I’m in a band with two sexes, 4 races and a whole lot of different worldviews. I think a lot of people think about race either as a distant headline, or as an oppressive guilt, but not many are constantly confronted with how it effects their relationships every day. With seeing how Rowan thinks about cops and how Sharif thinks about being a cop. With how Heather feels about being hit on at gigs as a woman and how I feel about not getting hit on as a guy. We don’t have those conversations every day, but when I’m paying attention to my friends, and myself, I hear the nuances and echoes in every story we tell.
It’s a shame more people don’t have this type of chosen family – because I think societal integration is the cure – perhaps the ONLY cure – for a vast array of our species’ ills. We’re so tribal, and so very incapable of empathizing with anyone or anything not immediately in front of us… that until we evolve past “out of sight, out of mind” the only way to mind the world is to keep more of it in sight.
In any case, my Life is hard. Your Life is hard. Everyone’s Life is hard. No-one responds well to the concept that something’s been handed to them because every one of us sees Life through our own lens. As an old white guy, I think I’m pretty good at acknowledging, accepting, and rationalizing my own privilege, but there’s a REASON why there’s a whole religion based on the concept of someone martyring themselves for the sake of others…. It’s an outlier. People get out of the way for others in the moment, they’ll hold the door, but they get exasperated when they hold it for to long. Whether or not someone’s always been at the front of the line, or in the middle, asking them to go to the back or simply step back a couple of paces again and again for those they don’t know is rarely a winning proposition.
It’s just not how we’re wired.
Personally, I’m selfish and arrogant. Whether that’s because I’m a white male who’s gone through his Life used to being listened to, or because I’m first born and my mother has always Loved me, or because I have just enough talent and intelligence that people have usually found it worth their while to pay attention to me… there’s no real way to untangle that in either a subjective or objective way – and I’m big on not bothering to waste headspace on the ineffable.
Let it be effed.
And so, I’m not a particularly good shepherd of people, I barely set a good enough example to lead with it and it’s a constant struggle. I honestly am filled with a good amount of hatred.

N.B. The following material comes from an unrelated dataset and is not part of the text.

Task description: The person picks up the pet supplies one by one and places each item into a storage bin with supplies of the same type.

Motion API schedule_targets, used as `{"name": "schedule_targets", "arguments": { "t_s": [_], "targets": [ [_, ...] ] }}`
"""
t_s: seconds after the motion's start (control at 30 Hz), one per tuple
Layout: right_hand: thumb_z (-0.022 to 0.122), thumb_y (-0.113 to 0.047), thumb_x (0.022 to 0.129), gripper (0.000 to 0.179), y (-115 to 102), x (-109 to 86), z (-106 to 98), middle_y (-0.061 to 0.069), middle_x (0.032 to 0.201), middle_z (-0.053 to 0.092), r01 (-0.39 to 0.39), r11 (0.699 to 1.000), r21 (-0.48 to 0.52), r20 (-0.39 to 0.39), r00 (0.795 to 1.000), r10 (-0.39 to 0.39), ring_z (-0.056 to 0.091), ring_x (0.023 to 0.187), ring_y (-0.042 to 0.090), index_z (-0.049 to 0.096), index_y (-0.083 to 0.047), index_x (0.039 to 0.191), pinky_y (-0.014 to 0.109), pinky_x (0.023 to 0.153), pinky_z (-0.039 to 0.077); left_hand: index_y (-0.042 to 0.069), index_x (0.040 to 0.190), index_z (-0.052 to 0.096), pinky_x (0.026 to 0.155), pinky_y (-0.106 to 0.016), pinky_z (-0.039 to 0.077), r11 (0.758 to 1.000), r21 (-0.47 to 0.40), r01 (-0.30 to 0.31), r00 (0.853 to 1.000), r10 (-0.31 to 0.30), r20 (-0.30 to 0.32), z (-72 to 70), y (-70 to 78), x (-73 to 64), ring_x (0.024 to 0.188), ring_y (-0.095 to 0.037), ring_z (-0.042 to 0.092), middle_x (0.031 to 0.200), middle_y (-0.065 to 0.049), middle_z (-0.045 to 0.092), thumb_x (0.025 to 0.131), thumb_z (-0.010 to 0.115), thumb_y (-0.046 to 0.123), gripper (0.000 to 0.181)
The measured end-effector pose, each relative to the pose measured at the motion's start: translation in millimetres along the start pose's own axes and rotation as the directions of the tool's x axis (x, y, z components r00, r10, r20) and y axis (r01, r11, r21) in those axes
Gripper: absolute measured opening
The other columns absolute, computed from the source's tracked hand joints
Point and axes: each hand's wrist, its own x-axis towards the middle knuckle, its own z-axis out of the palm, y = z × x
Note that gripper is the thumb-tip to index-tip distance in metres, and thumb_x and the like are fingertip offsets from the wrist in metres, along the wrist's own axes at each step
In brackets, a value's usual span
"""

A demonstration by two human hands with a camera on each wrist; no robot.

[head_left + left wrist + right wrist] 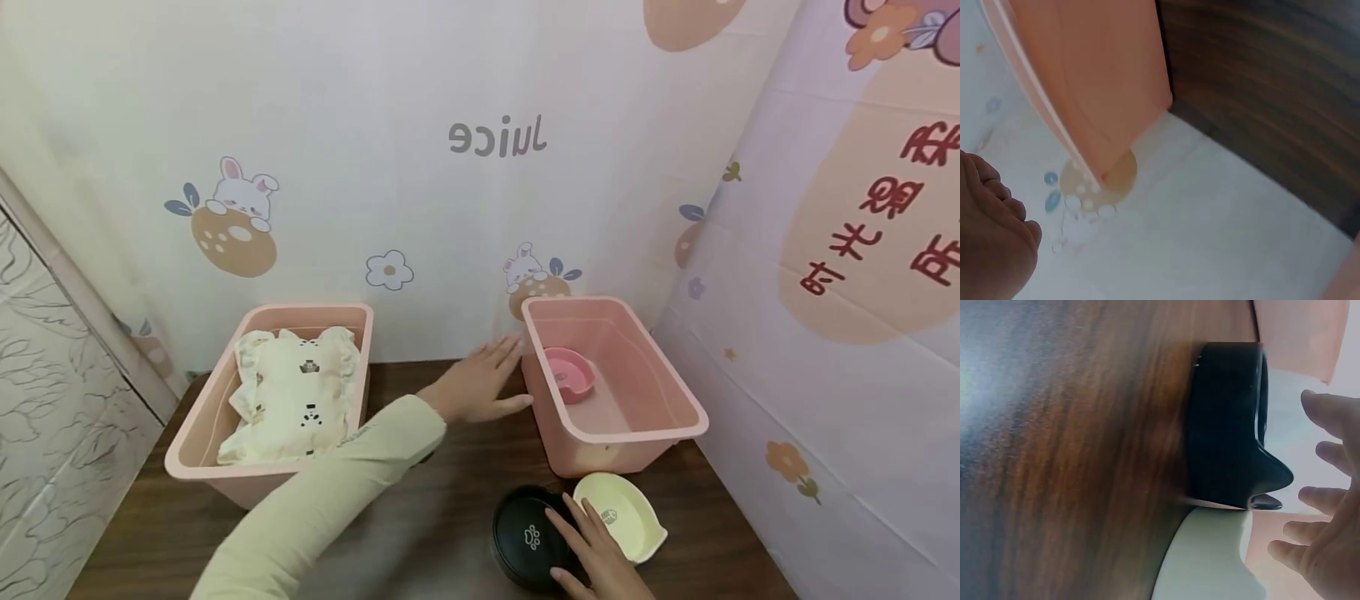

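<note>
My left hand (480, 383) reaches across the table with straight fingers, its fingertips close to the left wall of the right pink bin (626, 435). A small pink bowl (567, 375) lies inside that bin. Lower down, my right hand (600, 558) hovers with spread fingers over a black bowl (521, 542) marked with a paw print and a pale yellow bowl (630, 517) with a pointed lip. In the right wrist view, a gap shows between the fingers and the black bowl (1222, 425), which stands against the pale bowl (1204, 556).
At the left stands another pink bin (217, 472) holding a cream frilled pillow (300, 400) with small animal prints. Both bins stand at the back of the dark wooden table (435, 517), before a patterned wall cloth (390, 192). A second cloth (750, 400) closes off the right side.
</note>
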Motion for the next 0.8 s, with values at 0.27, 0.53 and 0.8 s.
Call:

But I also hate unfairness. I hate injustice. I hate seeing people not get their turn. I don’t have a lot of power in the world – I barely have a stage – but what I DO have I try to share.

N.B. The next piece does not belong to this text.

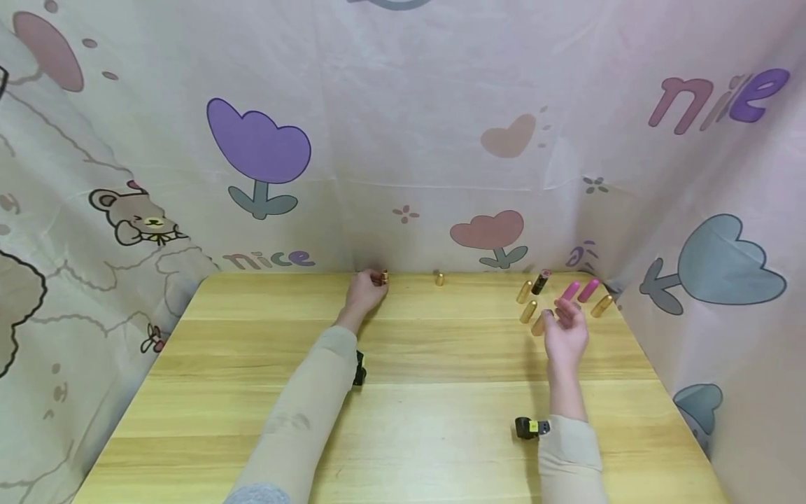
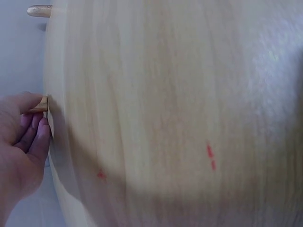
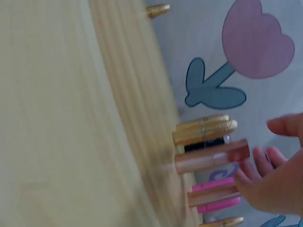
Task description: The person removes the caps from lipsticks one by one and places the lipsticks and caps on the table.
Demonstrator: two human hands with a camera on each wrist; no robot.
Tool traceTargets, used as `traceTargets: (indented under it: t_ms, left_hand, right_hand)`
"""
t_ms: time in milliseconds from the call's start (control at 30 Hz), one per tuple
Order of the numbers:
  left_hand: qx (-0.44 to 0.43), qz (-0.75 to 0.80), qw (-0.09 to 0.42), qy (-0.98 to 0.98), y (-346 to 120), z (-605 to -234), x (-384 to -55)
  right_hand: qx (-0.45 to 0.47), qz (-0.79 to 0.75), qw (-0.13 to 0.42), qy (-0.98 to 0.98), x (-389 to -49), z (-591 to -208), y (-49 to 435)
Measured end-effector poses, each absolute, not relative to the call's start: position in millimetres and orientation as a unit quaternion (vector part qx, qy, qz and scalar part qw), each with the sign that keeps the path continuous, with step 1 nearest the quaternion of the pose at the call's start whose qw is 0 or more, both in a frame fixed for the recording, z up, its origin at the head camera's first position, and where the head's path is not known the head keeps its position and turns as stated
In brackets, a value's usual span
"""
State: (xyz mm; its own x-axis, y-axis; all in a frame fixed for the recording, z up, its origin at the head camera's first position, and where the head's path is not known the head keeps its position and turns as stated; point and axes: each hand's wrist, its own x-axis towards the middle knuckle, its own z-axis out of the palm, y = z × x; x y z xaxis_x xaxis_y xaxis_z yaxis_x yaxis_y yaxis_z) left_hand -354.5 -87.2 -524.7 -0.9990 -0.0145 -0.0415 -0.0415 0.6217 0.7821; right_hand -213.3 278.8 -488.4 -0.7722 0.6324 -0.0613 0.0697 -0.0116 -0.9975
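At the table's back edge, my left hand (image 1: 367,291) pinches a small gold lipstick tube (image 1: 385,277) between thumb and fingers; its base appears to touch the tabletop. The left wrist view shows the tube (image 2: 40,104) partly covered by the thumb. My right hand (image 1: 567,341) is over the group of lipsticks at the back right, its fingers loosely bent and apart from the thumb. Nearest to it stands a rose-gold lipstick tube (image 3: 199,161) with a brownish-red top. A second pinkish-gold tube (image 3: 210,196) stands just by the fingertips; whether they touch it is unclear.
Upright around the right hand are gold lipsticks (image 1: 524,292), a black one (image 1: 541,282), two pink ones (image 1: 588,290) and a gold one (image 1: 602,306) at far right. Another small gold tube (image 1: 439,279) stands mid-back. A patterned cloth (image 1: 390,140) hangs behind the wooden table (image 1: 409,420).
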Motion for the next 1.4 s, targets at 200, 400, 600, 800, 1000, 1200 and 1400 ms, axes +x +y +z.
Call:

This picture is the kind of “leadership” that people should expect out of a retiring patriarchal white culture. I didn’t leave the stage. I actively stepped back on it. Expect leaders to amplify you, give you your space, and occasionally get down on their knees and help out if they need to.

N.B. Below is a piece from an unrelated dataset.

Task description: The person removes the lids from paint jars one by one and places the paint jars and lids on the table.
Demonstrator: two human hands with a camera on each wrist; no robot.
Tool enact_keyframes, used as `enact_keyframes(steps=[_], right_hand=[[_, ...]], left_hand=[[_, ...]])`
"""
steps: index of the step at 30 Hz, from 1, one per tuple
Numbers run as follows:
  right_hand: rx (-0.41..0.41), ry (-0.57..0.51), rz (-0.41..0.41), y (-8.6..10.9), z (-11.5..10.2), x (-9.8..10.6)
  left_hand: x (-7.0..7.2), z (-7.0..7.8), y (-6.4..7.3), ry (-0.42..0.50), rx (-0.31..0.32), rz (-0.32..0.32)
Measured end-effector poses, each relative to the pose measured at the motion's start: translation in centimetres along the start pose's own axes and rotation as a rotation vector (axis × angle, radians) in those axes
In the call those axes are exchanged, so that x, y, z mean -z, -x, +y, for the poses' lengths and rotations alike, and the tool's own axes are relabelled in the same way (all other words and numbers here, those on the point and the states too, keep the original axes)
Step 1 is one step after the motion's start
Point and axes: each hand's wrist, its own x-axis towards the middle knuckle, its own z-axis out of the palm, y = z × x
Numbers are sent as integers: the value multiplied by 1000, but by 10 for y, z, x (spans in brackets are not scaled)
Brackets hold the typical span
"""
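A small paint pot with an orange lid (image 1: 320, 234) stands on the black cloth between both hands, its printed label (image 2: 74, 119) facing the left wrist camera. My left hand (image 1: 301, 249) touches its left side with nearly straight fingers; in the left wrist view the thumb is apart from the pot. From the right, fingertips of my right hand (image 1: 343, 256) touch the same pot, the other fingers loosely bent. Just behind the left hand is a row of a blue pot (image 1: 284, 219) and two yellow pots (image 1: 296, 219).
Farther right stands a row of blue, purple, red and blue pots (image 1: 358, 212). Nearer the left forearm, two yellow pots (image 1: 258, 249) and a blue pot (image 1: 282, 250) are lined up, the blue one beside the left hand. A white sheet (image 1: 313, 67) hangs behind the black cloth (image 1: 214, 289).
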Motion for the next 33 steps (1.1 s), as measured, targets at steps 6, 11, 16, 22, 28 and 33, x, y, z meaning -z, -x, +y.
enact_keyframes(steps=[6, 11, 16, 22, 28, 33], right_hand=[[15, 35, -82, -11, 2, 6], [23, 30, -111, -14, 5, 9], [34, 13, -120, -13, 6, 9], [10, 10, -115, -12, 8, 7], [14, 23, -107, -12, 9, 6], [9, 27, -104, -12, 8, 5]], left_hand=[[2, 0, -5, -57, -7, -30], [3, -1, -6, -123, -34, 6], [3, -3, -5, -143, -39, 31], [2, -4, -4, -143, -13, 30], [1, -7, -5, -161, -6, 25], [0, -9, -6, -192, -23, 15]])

You can’t expect anyone to just vacate a space for you. But if your president, pastor, parent or boss isn’t willing to prostrate themselves before you, at least for a little while, to help you out… that’s the real difference between someone in a position of power and an oppressor. The former is NOT inherently evil and not inherently abusive.
Sigh.
Pay it forward till your arms get tired.
*Sometimes I like to pretend my Dad can still read the Journal and gripe about its grammar. Though I grew up quite comfortable with using “they” and “them” as a singular form when gender was not specified, he would correct me – long before it became a common usage to apply to individuals where gender was defined as non-binary (rather than the “it” of a non-gendered entity). SO Dad, Gabrielle identifies as “non-binary” and asks for “they and them pronouns”. Don’t be angsty about it. It’s no skin off our teeth no matter how it grates on your ears – Love you!